● **EXERCISE**
Excluding pictures, give the entries again exactly as they appear.

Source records
>>>
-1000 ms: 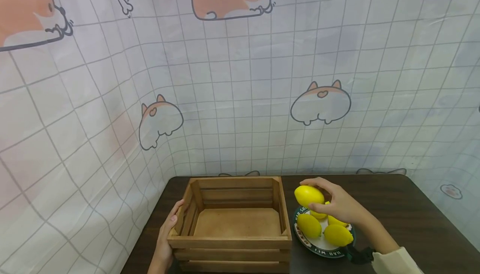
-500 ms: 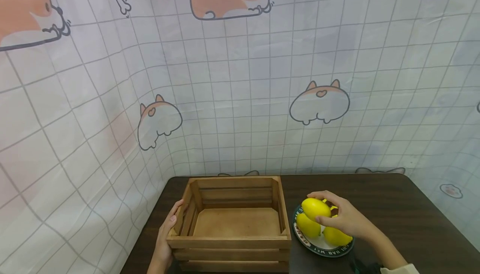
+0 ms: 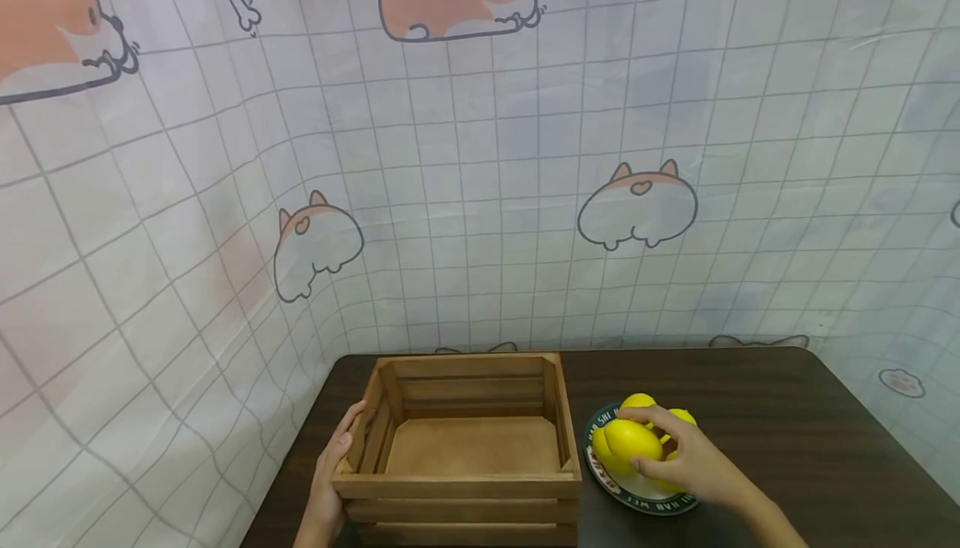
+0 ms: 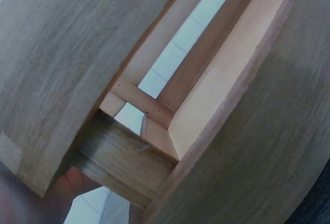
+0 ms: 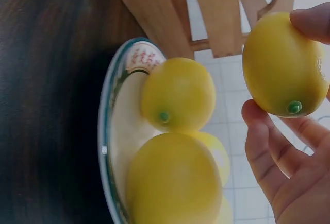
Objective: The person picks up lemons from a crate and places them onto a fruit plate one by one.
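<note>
My right hand (image 3: 697,465) pinches a yellow lemon (image 3: 635,441) between thumb and fingers. In the head view it overlaps the plate; the right wrist view shows this lemon (image 5: 283,64) apart from the others. Several more lemons (image 5: 178,95) lie on a round, dark-rimmed plate (image 3: 637,503), some partly hidden behind my hand. Against the outer left side of a slatted wooden crate (image 3: 461,488) rests my left hand (image 3: 326,477), its fingers reaching along that side. Only part of this hand (image 4: 77,183) shows beside the slats in the left wrist view. Inside, the crate's floor is bare.
Crate and plate stand side by side on a dark brown table (image 3: 780,423), the plate close to the crate's right side. A white gridded curtain (image 3: 495,264) with cartoon dogs hangs behind the table and at its left.
My right hand has lowered the held lemon toward the near side of the plate, uncovering lemons at the back. The left hand and the crate have stayed put.
</note>
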A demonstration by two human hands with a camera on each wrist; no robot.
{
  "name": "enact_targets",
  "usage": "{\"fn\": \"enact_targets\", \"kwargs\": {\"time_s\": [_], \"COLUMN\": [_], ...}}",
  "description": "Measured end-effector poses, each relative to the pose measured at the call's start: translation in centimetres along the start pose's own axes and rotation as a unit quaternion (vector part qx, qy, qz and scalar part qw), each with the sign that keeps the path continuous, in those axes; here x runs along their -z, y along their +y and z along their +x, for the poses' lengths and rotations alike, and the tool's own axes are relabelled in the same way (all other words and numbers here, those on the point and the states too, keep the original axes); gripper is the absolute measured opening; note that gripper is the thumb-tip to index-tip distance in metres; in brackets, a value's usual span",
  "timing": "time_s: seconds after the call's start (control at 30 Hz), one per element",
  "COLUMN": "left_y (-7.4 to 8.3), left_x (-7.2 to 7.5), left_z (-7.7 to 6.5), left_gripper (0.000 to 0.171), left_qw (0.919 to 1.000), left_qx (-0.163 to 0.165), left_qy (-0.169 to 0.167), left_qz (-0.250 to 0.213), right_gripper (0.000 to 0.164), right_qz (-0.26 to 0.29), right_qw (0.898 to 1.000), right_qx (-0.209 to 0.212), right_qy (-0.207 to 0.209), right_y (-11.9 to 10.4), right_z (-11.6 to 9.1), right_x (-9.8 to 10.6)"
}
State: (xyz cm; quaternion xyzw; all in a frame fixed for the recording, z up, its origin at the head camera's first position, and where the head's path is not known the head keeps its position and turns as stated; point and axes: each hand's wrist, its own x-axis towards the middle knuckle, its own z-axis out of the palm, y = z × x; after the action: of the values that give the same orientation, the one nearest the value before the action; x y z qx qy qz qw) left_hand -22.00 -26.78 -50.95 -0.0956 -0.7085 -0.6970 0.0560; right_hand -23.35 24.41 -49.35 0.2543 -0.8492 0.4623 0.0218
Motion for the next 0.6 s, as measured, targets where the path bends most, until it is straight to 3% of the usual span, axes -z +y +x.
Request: {"fn": "enact_targets", "kwargs": {"time_s": [0.37, 0.6], "left_y": [-0.3, -0.2], "left_x": [0.0, 0.0], "left_z": [-0.1, 0.0], "left_gripper": [0.053, 0.052], "left_qw": [0.9999, 0.9999], "left_qx": [0.012, 0.008], "left_qy": [0.006, 0.008], "left_qz": [0.003, -0.005], "right_gripper": [0.054, 0.054], "right_qz": [-0.054, -0.087], "right_qw": [0.998, 0.996], "right_qx": [0.024, 0.011], "right_qy": [0.01, 0.009], "right_y": [0.2, 0.4], "right_z": [-1.0, -1.5], "right_x": [-1.6, -2.2]}}
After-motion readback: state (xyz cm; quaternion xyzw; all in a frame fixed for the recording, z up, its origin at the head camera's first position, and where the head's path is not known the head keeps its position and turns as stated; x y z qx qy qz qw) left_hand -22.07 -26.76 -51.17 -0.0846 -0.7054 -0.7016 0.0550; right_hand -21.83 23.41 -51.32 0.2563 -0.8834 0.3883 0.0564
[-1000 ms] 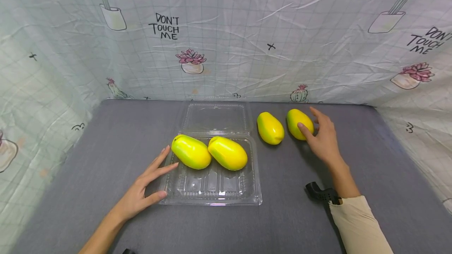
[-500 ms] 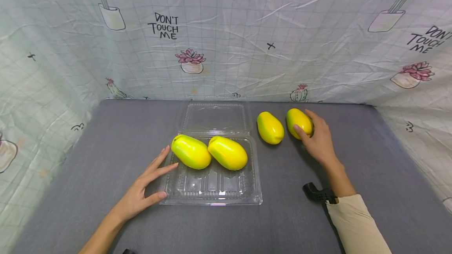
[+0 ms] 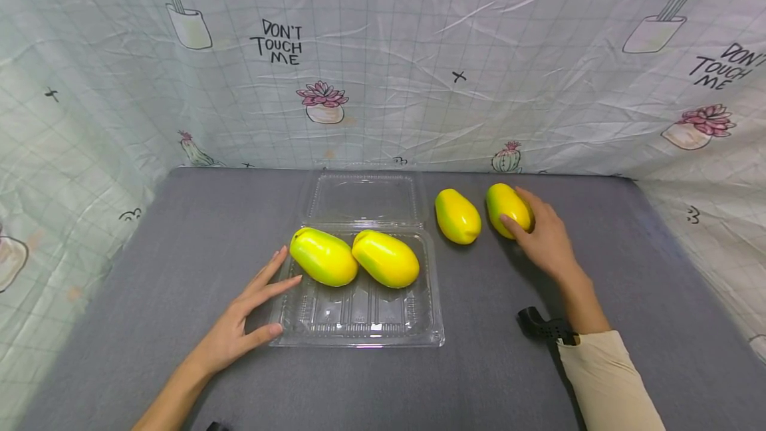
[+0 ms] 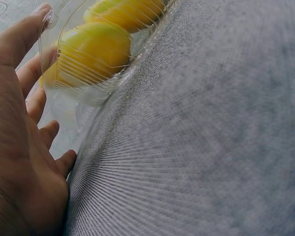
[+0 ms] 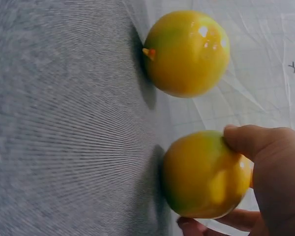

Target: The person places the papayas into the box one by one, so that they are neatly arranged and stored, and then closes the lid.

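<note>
At the far right of the table, my right hand (image 3: 547, 235) grips a yellow-green papaya (image 3: 507, 210). Its thumb (image 5: 248, 140) presses one side of the fruit while fingers curl round the other. Just left of it lies a second papaya (image 3: 457, 217), untouched. A clear plastic clamshell box (image 3: 365, 338) stands with its lid (image 3: 368, 198) laid back, two papayas side by side in the base: a left one (image 3: 323, 257) and a right one (image 3: 385, 259). Fingers spread and fairly straight, my left hand (image 3: 236, 321) rests against the box's left edge; the left wrist view shows the thumb at its rim.
A grey cloth (image 3: 491, 378) covers the table. Behind it and along both sides hangs a pale curtain (image 3: 383, 85) printed with cacti. On the right forearm, a black wrist camera (image 3: 544, 326) sticks out near the table.
My right hand has closed in on the far-right papaya, its fingers and thumb now round it. That fruit shows hardly any shift. The left hand and the box stay as they were.
</note>
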`<action>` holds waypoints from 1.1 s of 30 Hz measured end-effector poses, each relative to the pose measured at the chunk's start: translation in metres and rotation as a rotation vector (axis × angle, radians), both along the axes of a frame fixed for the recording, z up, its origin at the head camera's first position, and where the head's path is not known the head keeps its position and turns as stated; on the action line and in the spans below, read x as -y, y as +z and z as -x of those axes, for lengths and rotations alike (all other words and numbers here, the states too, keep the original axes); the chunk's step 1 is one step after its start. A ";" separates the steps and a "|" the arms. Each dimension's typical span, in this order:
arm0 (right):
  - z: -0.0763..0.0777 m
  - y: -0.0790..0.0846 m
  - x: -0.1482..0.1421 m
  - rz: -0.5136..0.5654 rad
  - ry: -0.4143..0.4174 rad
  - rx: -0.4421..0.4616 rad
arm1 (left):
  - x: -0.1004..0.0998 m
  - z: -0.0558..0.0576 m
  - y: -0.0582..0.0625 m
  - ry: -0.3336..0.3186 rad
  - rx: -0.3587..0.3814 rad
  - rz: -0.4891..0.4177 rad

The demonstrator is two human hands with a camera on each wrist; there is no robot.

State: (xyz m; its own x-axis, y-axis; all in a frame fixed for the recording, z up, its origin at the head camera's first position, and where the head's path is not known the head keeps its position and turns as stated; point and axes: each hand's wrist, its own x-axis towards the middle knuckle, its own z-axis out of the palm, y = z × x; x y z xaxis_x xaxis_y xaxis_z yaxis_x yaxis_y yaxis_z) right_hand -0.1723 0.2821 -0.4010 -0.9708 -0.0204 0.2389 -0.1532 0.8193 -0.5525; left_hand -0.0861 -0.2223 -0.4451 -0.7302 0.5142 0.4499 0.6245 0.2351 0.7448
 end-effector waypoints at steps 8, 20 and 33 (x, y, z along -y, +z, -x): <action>-0.001 0.002 -0.002 -0.018 0.006 0.026 | 0.000 0.000 0.000 0.005 -0.011 0.002; -0.003 0.005 -0.003 0.030 0.016 -0.007 | 0.000 -0.001 -0.001 0.003 -0.016 -0.002; -0.006 0.014 -0.001 0.099 -0.005 -0.107 | -0.001 -0.001 0.000 0.017 -0.004 0.009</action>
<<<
● **ANSWER SECTION**
-1000 ms: 
-500 ms: 
+0 ms: 
+0 ms: 
+0 ms: 
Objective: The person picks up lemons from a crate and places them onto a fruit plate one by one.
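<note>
My right hand (image 3: 697,465) pinches a yellow lemon (image 3: 635,441) between thumb and fingers. In the head view it overlaps the plate; the right wrist view shows this lemon (image 5: 283,64) apart from the others. Several more lemons (image 5: 178,95) lie on a round, dark-rimmed plate (image 3: 637,503), some partly hidden behind my hand. Against the outer left side of a slatted wooden crate (image 3: 461,488) rests my left hand (image 3: 326,477), its fingers reaching along that side. Only part of this hand (image 4: 77,183) shows beside the slats in the left wrist view. Inside, the crate's floor is bare.
Crate and plate stand side by side on a dark brown table (image 3: 780,423), the plate close to the crate's right side. A white gridded curtain (image 3: 495,264) with cartoon dogs hangs behind the table and at its left.
My right hand has lowered the held lemon toward the near side of the plate, uncovering lemons at the back. The left hand and the crate have stayed put.
</note>
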A demonstration by two human hands with a camera on each wrist; no robot.
{
  "name": "enact_targets",
  "usage": "{\"fn\": \"enact_targets\", \"kwargs\": {\"time_s\": [_], \"COLUMN\": [_], ...}}",
  "description": "Measured end-effector poses, each relative to the pose measured at the call's start: translation in centimetres along the start pose's own axes and rotation as a unit quaternion (vector part qx, qy, qz and scalar part qw), each with the sign that keeps the path continuous, in those axes; here x runs along their -z, y along their +y and z along their +x, for the poses' lengths and rotations alike, and the tool's own axes are relabelled in the same way (all other words and numbers here, those on the point and the states too, keep the original axes); gripper is the absolute measured opening; note that gripper is the thumb-tip to index-tip distance in metres; in brackets, a value's usual span",
  "timing": "time_s: seconds after the call's start (control at 30 Hz), one per element",
  "COLUMN": "left_y (-7.4 to 8.3), left_x (-7.2 to 7.5), left_z (-7.7 to 6.5), left_gripper (0.000 to 0.171), left_qw (0.919 to 1.000), left_qx (-0.163 to 0.165), left_qy (-0.169 to 0.167), left_qz (-0.250 to 0.213), right_gripper (0.000 to 0.164), right_qz (-0.26 to 0.29), right_qw (0.898 to 1.000), right_qx (-0.209 to 0.212), right_qy (-0.207 to 0.209), right_y (-11.9 to 10.4), right_z (-11.6 to 9.1), right_x (-9.8 to 10.6)"
}
State: (xyz cm; quaternion xyzw; all in a frame fixed for the recording, z up, its origin at the head camera's first position, and where the head's path is not known the head keeps its position and turns as stated; point and axes: each hand's wrist, its own x-axis towards the middle knuckle, its own z-axis out of the palm, y = z × x; after the action: of the values that give the same orientation, the one nearest the value before the action; x y z qx qy qz qw) left_hand -22.00 -26.78 -50.95 -0.0956 -0.7085 -0.6970 0.0560; right_hand -23.35 24.41 -49.35 0.2543 -0.8492 0.4623 0.0218
Motion for the next 0.6 s, as measured, targets where the path bends most, until it is straight to 3% of the usual span, axes -z +y +x.
Request: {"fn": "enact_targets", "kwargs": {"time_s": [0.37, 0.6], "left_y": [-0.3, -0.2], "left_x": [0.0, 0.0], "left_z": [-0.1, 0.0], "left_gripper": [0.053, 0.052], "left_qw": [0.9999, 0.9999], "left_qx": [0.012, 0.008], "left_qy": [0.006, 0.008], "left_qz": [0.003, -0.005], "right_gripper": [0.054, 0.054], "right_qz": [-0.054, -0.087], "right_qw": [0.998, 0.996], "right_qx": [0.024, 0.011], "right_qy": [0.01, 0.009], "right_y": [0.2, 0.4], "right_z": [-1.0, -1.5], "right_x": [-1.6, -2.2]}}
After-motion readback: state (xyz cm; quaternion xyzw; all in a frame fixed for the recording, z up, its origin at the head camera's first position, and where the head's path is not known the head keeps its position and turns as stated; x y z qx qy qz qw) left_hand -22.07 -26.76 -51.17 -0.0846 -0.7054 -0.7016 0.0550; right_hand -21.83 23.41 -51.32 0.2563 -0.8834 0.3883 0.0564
[-1000 ms] 
[-500 ms] 
[+0 ms] 
[+0 ms] 
[+0 ms] 

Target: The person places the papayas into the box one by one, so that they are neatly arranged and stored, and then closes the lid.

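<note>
At the far right of the table, my right hand (image 3: 547, 235) grips a yellow-green papaya (image 3: 507, 210). Its thumb (image 5: 248, 140) presses one side of the fruit while fingers curl round the other. Just left of it lies a second papaya (image 3: 457, 217), untouched. A clear plastic clamshell box (image 3: 365, 338) stands with its lid (image 3: 368, 198) laid back, two papayas side by side in the base: a left one (image 3: 323, 257) and a right one (image 3: 385, 259). Fingers spread and fairly straight, my left hand (image 3: 236, 321) rests against the box's left edge; the left wrist view shows the thumb at its rim.
A grey cloth (image 3: 491, 378) covers the table. Behind it and along both sides hangs a pale curtain (image 3: 383, 85) printed with cacti. On the right forearm, a black wrist camera (image 3: 544, 326) sticks out near the table.
My right hand has closed in on the far-right papaya, its fingers and thumb now round it. That fruit shows hardly any shift. The left hand and the box stay as they were.
</note>
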`<action>` holds waypoints from 1.1 s of 30 Hz measured end-effector poses, each relative to the pose measured at the chunk's start: translation in metres and rotation as a rotation vector (axis × angle, radians), both along the axes of a frame fixed for the recording, z up, its origin at the head camera's first position, and where the head's path is not known the head keeps its position and turns as stated; on the action line and in the spans below, read x as -y, y as +z and z as -x of those axes, for lengths and rotations alike (all other words and numbers here, the states too, keep the original axes); the chunk's step 1 is one step after its start. A ";" separates the steps and a "|" the arms. Each dimension's typical span, in this order:
arm0 (right):
  - z: -0.0763..0.0777 m
  - y: -0.0790..0.0846 m
  - x: -0.1482..0.1421 m
  - rz: -0.5136..0.5654 rad
  - ry: -0.4143..0.4174 rad
  - rx: -0.4421..0.4616 rad
arm1 (left):
  - x: -0.1004..0.0998 m
  - z: -0.0558..0.0576 m
  - y: -0.0582..0.0625 m
  - ry: -0.3336..0.3186 rad
  - rx: -0.3587..0.3814 rad
  - rz: -0.4891..0.4177 rad

The demonstrator is two human hands with a camera on each wrist; there is no robot.

State: (xyz m; its own x-axis, y-axis; all in a frame fixed for the recording, z up, its origin at the head camera's first position, and where the head's path is not known the head keeps its position and turns as stated; point and axes: each hand's wrist, its own x-axis towards the middle knuckle, its own z-axis out of the palm, y = z × x; x y z xaxis_x xaxis_y xaxis_z yaxis_x yaxis_y yaxis_z) right_hand -0.1723 0.2821 -0.4010 -0.9708 -0.0204 0.2389 -0.1532 0.8193 -0.5525; left_hand -0.0861 -0.2223 -0.4451 -0.7302 0.5142 0.4499 0.6245 0.2351 0.7448
 end-effector waypoints at steps 8, 20 and 33 (x, y, z along -y, +z, -x): <action>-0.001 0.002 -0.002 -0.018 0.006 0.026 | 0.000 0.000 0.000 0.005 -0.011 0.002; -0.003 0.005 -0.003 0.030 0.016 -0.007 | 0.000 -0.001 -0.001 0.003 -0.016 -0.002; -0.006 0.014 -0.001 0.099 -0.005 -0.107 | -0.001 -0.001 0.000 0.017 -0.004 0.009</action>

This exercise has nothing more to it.